Data Augmented 3D Semantic Scene Completion with 2D Segmentation Priors
This work addresses the problem of limited labeled 3D data for training deep networks in SSC, which is important for applications like robotics and assistive computing, but it appears incremental as it builds on existing methods with specific enhancements.
The paper tackles the challenge of semantic scene completion (SSC) by proposing SPAwN, a lightweight multimodal 3D CNN that fuses depth data with 2D segmentation priors and introduces a 3D data augmentation strategy, resulting in consistent performance improvements over previous works with similar complexity.

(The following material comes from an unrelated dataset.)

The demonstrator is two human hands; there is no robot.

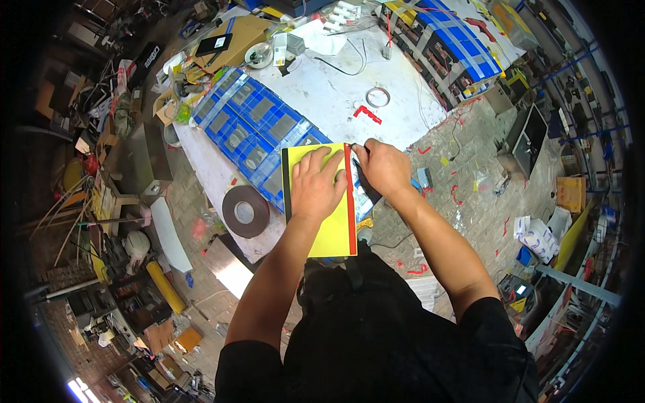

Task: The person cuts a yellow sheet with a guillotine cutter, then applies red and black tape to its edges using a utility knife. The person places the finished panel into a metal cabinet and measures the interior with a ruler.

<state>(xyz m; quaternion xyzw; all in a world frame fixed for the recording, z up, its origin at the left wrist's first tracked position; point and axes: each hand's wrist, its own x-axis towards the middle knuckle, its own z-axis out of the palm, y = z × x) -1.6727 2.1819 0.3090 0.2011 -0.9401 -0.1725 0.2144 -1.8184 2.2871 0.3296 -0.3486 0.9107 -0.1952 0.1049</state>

Semantic scene completion (SSC) is a challenging Computer Vision task with many practical applications, from robotics to assistive computing. Its goal is to infer the 3D geometry in a field of view of a scene and the semantic labels of voxels, including occluded regions. In this work, we present SPAwN, a novel lightweight multimodal 3D deep CNN that seamlessly fuses structural data from the depth component of RGB-D images with semantic priors from a bimodal 2D segmentation network. A crucial difficulty in this field is the lack of fully labeled real-world 3D datasets which are large enough to train the current data-hungry deep 3D CNNs. In 2D computer vision tasks, many data augmentation strategies have been proposed to improve the generalization ability of CNNs. However those approaches cannot be directly applied to the RGB-D input and output volume of SSC solutions. In this paper, we introduce the use of a 3D data augmentation strategy that can be applied to multimodal SSC networks. We validate our contributions with a comprehensive and reproducible ablation study. Our solution consistently surpasses previous works with a similar level of complexity.